**WHAT IS EXPECTED**: Without changing anything, set down every line shown below.

**COLLECTED MATERIAL**:
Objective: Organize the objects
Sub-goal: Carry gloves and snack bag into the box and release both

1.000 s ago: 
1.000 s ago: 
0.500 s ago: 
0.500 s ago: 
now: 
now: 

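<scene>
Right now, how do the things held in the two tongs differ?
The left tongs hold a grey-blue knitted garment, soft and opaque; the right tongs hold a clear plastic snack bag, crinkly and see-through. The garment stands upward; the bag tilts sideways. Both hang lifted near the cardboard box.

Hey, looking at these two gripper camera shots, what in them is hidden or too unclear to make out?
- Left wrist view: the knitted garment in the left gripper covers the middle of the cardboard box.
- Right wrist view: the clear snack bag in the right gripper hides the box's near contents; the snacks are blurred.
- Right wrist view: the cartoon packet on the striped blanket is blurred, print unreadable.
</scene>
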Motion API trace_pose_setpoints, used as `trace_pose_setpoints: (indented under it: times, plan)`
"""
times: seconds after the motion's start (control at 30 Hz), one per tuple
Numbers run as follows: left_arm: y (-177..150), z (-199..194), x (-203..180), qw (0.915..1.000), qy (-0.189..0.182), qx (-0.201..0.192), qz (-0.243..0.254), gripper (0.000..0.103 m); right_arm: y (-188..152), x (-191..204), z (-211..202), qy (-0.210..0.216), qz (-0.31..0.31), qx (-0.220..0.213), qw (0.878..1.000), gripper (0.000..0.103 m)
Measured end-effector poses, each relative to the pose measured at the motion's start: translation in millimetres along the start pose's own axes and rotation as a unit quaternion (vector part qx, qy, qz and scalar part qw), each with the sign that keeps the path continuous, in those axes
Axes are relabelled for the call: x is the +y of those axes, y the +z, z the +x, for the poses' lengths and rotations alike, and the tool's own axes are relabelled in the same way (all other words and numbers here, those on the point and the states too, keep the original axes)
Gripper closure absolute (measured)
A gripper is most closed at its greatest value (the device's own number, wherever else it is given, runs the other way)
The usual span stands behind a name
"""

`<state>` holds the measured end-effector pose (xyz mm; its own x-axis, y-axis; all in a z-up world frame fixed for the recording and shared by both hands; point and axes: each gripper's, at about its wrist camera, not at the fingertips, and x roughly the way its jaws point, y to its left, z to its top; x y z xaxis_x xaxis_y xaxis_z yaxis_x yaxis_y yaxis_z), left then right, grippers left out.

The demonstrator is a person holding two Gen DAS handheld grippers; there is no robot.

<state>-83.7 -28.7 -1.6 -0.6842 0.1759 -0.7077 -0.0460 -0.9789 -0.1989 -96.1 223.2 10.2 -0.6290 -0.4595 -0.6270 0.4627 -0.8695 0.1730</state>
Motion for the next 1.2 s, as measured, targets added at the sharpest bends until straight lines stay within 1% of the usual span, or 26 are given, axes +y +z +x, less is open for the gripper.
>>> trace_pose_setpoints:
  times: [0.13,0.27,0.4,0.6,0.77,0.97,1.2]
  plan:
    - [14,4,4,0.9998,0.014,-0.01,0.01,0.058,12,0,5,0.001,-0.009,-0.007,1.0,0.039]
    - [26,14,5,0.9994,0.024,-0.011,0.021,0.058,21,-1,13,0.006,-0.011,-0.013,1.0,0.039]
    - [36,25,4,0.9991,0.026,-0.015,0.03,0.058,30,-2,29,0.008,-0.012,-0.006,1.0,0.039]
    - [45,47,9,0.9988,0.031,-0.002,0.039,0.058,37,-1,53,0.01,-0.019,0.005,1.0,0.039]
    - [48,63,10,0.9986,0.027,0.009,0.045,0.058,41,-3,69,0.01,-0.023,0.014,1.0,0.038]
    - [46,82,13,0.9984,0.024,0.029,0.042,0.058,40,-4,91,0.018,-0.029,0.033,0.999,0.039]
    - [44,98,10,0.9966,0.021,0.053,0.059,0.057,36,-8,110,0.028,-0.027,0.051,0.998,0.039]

**RESULT OF THIS TASK**:
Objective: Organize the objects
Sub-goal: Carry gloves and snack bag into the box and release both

1.000 s ago: 
1.000 s ago: 
0.500 s ago: 
0.500 s ago: 
now: 
now: 

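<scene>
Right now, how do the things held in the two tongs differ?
The left tongs hold a grey-blue knitted garment, soft and opaque; the right tongs hold a clear plastic snack bag, crinkly and see-through. The garment stands upward; the bag tilts sideways. Both hang lifted near the cardboard box.

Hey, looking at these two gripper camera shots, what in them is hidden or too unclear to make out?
- Left wrist view: the knitted garment in the left gripper covers the middle of the cardboard box.
- Right wrist view: the clear snack bag in the right gripper hides the box's near contents; the snacks are blurred.
- Right wrist view: the cartoon packet on the striped blanket is blurred, print unreadable.
</scene>
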Motion API trace_pose_setpoints, used as `trace_pose_setpoints: (indented under it: times, plan)`
"""
times: seconds after the motion's start (control at 30 Hz), one per tuple
Numbers run as follows: left_arm: y (-177..150), z (-199..194), x (-203..180), qw (0.915..1.000), qy (-0.189..0.182), qx (-0.201..0.192), qz (-0.243..0.254), gripper (0.000..0.103 m); right_arm: y (-188..152), x (-191..204), z (-211..202), qy (-0.210..0.216), qz (-0.31..0.31), qx (-0.220..0.213), qw (0.878..1.000), gripper (0.000..0.103 m)
Measured end-effector poses, each relative to the pose measured at the motion's start: translation in millimetres along the start pose's own axes and rotation as a unit quaternion (vector part qx, qy, qz and scalar part qw), each with the sign that keeps the path continuous, in those axes
Axes are relabelled for the call: x is the +y of those axes, y the +z, z the +x, for the poses' lengths and rotations alike, and the tool's own axes are relabelled in the same way (all other words and numbers here, those on the point and the states too, keep the original axes)
Gripper closure absolute (measured)
A gripper is most closed at its greatest value (the device's own number, wherever else it is given, runs the other way)
The usual span stands behind a name
"""

`<state>` holds the measured end-effector pose (xyz mm; its own x-axis, y-axis; all in a z-up world frame fixed for the recording and shared by both hands; point and axes: each gripper's, at about its wrist camera, not at the fingertips, and x roughly the way its jaws point, y to its left, z to its top; x y z xaxis_x xaxis_y xaxis_z yaxis_x yaxis_y yaxis_z), left then right, grippers left out.

The demonstrator is a person holding two Gen DAS handheld grippers; there is no robot.

<state>-83.7 -28.7 -1.6 -0.6842 0.1759 -0.7077 -0.0460 -0.9789 -0.1989 -96.1 223.2 10.2 -0.6290 -0.4595 -0.6270 0.4627 -0.8695 0.1730</state>
Motion for the next 1.2 s, as measured, targets added at the sharpest bends until straight lines stay within 1% of the usual span, or 26 are given, axes +y +z +x, less is open for the gripper.
>>> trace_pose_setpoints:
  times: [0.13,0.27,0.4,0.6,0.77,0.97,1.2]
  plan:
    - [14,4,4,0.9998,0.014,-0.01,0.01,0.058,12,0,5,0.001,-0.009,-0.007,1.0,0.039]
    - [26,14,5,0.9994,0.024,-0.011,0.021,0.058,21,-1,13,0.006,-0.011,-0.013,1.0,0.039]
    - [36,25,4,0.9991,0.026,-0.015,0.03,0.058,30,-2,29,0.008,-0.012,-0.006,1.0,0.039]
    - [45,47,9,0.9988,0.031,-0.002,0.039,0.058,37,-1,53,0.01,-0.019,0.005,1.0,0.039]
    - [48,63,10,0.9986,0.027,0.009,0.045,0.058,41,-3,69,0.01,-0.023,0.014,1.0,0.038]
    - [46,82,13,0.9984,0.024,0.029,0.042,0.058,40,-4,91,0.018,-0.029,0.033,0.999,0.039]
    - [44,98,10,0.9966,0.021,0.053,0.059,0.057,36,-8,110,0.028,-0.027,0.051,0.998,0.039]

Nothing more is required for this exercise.